* **Data in this exercise**

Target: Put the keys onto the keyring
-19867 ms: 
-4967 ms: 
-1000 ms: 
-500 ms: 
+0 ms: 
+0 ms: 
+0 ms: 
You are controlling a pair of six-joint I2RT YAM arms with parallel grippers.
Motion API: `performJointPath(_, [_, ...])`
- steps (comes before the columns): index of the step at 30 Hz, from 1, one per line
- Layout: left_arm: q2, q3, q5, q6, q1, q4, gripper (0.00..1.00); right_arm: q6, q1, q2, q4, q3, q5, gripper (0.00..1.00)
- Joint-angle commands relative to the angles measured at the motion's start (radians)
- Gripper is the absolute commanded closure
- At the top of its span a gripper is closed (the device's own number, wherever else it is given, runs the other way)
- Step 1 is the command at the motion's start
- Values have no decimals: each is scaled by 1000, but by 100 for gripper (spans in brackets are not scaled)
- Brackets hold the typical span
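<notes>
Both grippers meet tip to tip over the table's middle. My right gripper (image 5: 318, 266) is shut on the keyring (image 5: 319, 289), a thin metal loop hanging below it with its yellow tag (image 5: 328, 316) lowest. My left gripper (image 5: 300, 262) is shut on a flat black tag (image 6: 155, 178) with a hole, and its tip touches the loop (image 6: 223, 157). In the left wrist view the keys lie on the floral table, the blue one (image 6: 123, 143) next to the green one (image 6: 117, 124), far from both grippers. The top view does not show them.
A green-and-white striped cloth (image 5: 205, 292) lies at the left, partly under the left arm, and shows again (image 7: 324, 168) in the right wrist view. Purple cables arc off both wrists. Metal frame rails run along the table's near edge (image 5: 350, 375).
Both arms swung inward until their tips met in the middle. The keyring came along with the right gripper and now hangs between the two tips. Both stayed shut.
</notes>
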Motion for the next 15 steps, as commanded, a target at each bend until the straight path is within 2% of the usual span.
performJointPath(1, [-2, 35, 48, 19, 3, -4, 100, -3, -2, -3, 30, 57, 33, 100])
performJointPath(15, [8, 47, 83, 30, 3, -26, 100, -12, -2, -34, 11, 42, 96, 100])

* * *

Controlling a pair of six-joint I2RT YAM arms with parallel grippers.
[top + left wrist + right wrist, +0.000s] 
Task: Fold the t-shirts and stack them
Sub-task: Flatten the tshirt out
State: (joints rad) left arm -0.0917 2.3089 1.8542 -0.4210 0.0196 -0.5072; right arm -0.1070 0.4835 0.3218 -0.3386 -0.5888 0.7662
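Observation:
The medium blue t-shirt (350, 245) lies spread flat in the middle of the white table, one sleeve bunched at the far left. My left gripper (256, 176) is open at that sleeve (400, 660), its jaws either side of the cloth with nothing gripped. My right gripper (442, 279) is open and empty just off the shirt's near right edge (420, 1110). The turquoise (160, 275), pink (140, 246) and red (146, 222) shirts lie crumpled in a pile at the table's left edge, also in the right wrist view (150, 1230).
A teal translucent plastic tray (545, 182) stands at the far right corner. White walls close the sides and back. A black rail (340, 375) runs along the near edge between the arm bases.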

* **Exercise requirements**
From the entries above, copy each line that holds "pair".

* **Solution**
You are controlling a pair of six-joint I2RT YAM arms with parallel grippers.
Controlling a pair of six-joint I2RT YAM arms with parallel grippers.

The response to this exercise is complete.